TASK PROMPT: Print the data below exactly, but only the lines from the one containing "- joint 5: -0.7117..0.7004" down to the one containing "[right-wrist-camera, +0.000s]", inclusive.

-- THE DATA follows --

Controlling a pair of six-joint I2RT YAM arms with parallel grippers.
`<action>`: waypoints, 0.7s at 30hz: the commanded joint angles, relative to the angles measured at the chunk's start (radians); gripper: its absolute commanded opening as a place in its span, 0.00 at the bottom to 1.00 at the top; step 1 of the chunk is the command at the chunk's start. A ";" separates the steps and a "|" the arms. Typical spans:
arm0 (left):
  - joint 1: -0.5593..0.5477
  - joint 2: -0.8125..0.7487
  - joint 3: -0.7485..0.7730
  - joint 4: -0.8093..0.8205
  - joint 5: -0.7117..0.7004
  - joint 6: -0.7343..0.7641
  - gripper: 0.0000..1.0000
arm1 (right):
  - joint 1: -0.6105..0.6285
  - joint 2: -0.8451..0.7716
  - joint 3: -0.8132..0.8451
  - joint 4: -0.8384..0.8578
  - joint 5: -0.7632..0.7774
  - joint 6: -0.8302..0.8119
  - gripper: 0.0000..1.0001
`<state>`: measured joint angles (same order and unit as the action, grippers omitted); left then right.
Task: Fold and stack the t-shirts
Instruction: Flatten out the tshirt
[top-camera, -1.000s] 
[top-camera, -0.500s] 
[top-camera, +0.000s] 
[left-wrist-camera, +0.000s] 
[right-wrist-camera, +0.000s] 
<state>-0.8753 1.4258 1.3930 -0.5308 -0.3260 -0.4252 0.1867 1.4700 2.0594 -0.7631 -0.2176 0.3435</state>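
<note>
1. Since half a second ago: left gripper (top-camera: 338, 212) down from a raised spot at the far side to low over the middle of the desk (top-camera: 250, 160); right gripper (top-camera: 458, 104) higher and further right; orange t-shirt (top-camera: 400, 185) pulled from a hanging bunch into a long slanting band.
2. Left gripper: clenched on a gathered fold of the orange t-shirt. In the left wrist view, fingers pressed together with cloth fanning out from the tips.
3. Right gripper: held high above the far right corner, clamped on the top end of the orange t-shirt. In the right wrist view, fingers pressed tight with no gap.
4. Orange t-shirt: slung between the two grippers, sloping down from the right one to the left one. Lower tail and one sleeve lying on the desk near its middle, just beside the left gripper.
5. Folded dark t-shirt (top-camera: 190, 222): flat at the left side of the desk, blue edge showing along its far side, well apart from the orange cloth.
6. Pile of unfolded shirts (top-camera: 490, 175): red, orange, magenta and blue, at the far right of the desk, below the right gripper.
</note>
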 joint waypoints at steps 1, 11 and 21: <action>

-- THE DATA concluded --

SOLUTION TO THE EXERCISE:
  - joint 5: -0.7117..0.7004
  - joint 6: -0.7343..0.7641
  - gripper: 0.0000..1.0000
arm1 (right):
  - joint 1: -0.6105..0.6285
  - joint 2: -0.8451..0.7716
  - joint 3: -0.8132..0.8451
  - joint 4: -0.8384..0.8578
  - joint 5: -0.7632..0.7774
  - joint 6: -0.8302..0.8119
  - gripper: 0.0000..1.0001
`<state>`: measured joint angles (same order and unit as the action, grippers omitted); left then right.
Task: Fold and stack the t-shirts
Instruction: Flatten out the tshirt
[top-camera, -1.000s] 
[top-camera, -0.500s] 
[top-camera, +0.000s] 
[left-wrist-camera, +0.000s] 
[right-wrist-camera, +0.000s] 

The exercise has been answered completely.